A video which contained the accusation was published just four days before the election. It was viewed more than 400,000 times, and re-tweeted by ‘bots’ and by General Michael Flynn, Mr Trump’s national security adviser.
The story garnered more engagement and shares than reports on the presidential campaign by the CNN, the New York Times and the Washington Post.
While it is hard to gauge the impact of such allegations, many believe they were a contributing factor to the discrediting of Ms Clinton – along with constant accusations by Trump and his cohorts that the presidential candidate is a ‘criminal’.
Prohibition of ‘fake news’
The enormous power of ‘fake news’ has led some countries to criminalise the conduct.
Canadian law, for instance, prescribes the following offence:
‘Every-one who wilfully publishes a statement, tale or news that he knows is false and that causes or is likely to cause injury or mischief to a public interest is guilty of an indictable offence and liable to imprisonment for a term not exceeding two years.’
German chancellor Angela Merkel has foreshadowed the possibility of enacting a similar law in that country, identifying a need to “confront this phenomenon and if necessary, regulate it”.
Freedom of speech
The problem with criminalising political discourse is that it has the potential to dissuade individuals from expressing their opinions for fear of being prosecuted. Indeed, such prohibitions could be used by those in power to threaten commentators and silence dissent.
The UN Human Rights Committee is fundamentally against censoring political discourse of any sort, on the basis that it would “unduly limit the exercise of freedom of opinion and expression.”
Back in 2000, the UN Special Rapporteur made his views on the subject clear.
“In the case of offences such a … publishing or broadcasting “false” or “alarmist” information, prison terms are both reprehensible and out of proportion to the harm suffered by the victim”, he said.
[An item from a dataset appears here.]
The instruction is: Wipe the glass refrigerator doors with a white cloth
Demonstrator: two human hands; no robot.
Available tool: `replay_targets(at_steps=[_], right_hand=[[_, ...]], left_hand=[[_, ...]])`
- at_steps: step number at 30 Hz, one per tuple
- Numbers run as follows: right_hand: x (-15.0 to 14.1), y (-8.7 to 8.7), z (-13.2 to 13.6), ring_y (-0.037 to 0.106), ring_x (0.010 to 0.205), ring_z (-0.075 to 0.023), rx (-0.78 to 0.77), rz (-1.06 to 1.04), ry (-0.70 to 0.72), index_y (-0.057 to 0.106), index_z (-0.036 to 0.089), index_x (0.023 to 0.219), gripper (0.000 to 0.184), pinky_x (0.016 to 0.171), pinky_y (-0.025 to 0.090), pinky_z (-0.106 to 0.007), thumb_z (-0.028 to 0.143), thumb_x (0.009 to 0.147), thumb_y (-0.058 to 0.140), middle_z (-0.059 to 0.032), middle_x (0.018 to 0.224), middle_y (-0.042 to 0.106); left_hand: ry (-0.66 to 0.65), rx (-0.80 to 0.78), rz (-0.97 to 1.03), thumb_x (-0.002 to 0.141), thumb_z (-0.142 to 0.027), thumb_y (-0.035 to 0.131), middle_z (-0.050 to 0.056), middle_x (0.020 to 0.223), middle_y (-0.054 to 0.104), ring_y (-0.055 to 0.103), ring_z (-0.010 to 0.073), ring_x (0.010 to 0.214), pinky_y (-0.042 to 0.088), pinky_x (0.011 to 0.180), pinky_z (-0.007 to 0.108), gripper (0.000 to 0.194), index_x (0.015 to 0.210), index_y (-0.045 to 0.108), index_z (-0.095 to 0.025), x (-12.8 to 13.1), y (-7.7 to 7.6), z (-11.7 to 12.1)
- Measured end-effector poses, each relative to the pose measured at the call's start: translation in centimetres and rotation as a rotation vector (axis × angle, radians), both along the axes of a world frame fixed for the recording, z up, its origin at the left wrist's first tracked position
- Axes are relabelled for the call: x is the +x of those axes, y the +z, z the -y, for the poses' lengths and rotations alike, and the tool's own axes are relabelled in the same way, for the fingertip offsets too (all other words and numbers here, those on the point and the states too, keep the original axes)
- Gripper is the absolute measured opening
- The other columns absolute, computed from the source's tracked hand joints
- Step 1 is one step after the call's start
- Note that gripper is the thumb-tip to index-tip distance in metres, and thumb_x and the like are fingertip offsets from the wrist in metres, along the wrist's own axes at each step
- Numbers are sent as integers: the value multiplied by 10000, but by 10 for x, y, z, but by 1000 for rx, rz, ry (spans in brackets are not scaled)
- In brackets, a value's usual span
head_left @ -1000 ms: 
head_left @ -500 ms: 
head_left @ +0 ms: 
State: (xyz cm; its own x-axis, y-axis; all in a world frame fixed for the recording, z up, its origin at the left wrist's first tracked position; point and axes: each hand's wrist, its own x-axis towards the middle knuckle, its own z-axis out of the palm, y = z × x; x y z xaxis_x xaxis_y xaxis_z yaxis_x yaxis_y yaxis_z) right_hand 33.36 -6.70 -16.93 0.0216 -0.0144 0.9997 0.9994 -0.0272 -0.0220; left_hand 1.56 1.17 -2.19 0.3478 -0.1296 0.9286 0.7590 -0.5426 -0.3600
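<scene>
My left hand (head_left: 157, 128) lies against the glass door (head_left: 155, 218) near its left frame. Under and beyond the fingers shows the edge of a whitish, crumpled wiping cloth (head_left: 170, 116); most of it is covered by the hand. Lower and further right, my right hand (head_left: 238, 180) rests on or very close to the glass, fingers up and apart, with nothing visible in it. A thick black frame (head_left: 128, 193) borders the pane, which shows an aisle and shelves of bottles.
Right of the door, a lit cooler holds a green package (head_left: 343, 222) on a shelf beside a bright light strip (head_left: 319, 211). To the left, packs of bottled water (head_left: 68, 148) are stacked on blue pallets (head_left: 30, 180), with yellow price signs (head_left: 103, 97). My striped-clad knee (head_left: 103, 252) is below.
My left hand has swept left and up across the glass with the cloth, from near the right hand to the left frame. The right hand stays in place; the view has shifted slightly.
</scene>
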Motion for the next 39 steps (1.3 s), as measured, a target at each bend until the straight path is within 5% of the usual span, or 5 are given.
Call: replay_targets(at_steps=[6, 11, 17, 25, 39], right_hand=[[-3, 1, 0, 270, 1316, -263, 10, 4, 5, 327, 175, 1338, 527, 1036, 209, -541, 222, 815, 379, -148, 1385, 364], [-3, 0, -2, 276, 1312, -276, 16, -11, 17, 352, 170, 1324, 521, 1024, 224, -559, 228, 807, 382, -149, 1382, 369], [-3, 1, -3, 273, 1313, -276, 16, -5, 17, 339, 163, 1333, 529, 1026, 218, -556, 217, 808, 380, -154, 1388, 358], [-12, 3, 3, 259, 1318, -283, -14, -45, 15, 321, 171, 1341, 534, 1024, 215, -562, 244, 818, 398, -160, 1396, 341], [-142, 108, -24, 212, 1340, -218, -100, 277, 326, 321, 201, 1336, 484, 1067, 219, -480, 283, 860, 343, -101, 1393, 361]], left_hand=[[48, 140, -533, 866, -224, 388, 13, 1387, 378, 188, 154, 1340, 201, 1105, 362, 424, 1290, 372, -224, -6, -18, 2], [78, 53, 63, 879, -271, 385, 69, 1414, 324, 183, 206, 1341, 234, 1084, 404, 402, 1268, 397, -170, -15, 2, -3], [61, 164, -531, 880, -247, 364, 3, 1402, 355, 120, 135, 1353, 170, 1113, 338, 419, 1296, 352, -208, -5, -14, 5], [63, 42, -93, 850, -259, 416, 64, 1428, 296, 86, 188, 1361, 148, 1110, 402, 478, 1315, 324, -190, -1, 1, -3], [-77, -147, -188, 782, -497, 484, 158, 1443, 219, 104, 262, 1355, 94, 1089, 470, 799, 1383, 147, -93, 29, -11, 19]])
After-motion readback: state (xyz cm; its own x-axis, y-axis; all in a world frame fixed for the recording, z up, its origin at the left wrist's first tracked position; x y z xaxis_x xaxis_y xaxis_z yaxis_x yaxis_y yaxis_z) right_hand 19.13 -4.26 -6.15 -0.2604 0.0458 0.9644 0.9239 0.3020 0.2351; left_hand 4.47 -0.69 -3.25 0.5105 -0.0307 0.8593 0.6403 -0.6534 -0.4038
“In all such cases, imprisonment as punishment for the peaceful expression of an opinion constitutes a serious violation of human rights.”
An offence in Australia?
The constitutional protection of freedom of political communication would invalidate legislation which prohibits the publication of ‘fake news’ unless the law was “reasonably appropriate and adapted to serve a legitimate end” and supports our system of representative government.
The argument that such a law would be valid might run along these lines: prohibiting the publication of knowingly false information that is capable of influencing political opinion serves the legitimate end of ensuring the public has truthful information and is not swayed by misinformation.
It should be borne in mind that any such law would require the prosecution to prove a number of elements in order to establish guilt; including that the information was false, that the publisher knew it was false and that the information is likely to “cause injury to the public interest” (as required by the Canadian law) or, perhaps, that it has the potential to sway public opinion on matters of political significance.
The argument against such a law might be that it is detrimental to the interests of representative government because it has the potential to censor and silence political communication, albeit knowingly false publications.
If such a law were enacted, some of the questions that might arise include: who would be targeted for prosecution? Would it work unfairly against those who cannot afford to pay experts for reports and court attendances to adduce evidence about what is ‘fake’ and what is not? And would it ultimately create just another means to suppress dissent?